D ListPointer s * D NbrOfListElems s 5i 0 based(ListPointer) D NbrOfTimes s 5i 0 /free ListPointer = %addr(parmWhen); NbrOfTimes = NbrOfListElems;
Advance the pointer 2 bytes so that it points to the first 6-byte time value.
ListPointer += 2;
Process the time values in the list.
// Loop to extract the time values. for Ndx = 1 to NbrOfTimes; TimeVar = TimeInList; // Here's the place do something with TimeVar. // Advance to the next time value in the list. ListPointer += %size(TimeInList); endfor;
Each iteration loads the next time into TimeVar and advances the pointer 6 bytes so that it points to the next time value in the list. After the last iteration, ListPointer is pointing to the first byte in memory that follows the list, but that’s OK as long as we don’t use ListPointer while it has that value.

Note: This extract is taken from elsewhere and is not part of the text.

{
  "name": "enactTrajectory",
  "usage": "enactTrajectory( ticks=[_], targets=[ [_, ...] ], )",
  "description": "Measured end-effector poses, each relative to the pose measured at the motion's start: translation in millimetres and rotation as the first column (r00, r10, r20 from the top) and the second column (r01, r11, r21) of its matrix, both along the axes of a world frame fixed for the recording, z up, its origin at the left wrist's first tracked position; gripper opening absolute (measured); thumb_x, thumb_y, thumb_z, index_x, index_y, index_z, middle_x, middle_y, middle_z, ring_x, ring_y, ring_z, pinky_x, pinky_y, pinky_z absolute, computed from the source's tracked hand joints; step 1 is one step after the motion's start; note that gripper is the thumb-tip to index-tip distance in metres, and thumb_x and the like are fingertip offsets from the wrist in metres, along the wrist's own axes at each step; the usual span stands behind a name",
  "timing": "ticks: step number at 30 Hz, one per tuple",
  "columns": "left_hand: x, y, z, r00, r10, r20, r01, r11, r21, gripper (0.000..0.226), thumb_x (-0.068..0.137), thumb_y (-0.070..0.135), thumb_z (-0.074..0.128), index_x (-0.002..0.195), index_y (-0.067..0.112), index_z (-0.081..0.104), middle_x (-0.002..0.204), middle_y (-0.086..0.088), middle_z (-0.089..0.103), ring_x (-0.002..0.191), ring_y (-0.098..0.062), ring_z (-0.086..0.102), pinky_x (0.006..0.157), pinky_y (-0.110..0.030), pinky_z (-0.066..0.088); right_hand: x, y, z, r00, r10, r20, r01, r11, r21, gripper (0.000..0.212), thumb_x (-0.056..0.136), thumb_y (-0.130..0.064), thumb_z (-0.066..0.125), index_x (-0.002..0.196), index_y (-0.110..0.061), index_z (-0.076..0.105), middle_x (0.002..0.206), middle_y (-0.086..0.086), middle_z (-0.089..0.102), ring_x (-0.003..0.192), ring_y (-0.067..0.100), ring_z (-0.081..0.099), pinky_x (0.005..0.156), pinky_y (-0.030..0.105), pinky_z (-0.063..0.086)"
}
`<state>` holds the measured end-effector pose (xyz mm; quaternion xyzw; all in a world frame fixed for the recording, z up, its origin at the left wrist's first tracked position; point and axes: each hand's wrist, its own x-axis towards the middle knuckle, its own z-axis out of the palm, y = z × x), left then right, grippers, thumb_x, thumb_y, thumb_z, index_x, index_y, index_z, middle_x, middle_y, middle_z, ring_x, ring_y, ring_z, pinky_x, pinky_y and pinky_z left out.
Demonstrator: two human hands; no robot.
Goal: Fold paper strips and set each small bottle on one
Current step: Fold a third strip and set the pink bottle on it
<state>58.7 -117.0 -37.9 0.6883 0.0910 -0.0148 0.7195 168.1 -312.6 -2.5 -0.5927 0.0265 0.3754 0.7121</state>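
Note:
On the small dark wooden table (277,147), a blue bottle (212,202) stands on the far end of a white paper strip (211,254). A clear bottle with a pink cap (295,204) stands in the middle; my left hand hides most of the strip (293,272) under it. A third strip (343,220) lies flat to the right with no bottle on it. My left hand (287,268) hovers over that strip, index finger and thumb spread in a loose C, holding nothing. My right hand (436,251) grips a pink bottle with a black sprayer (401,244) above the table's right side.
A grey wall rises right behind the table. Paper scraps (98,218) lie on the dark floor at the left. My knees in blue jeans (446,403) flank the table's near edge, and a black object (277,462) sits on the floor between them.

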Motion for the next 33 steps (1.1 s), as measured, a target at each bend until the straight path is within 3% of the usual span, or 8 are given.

If someone changes the MAX parameter of the DOIT command, the system will send strings of other lengths, but since the length of parmWhen is not specified in the parameter definition, the RPG program will not need to be changed.
Broaden Your Horizons
If you don’t know how to use basing pointers, you may as well learn. Basing pointers are not difficult to understand. They especially come in handy when dealing with the data returned from certain APIs. And they’re fun.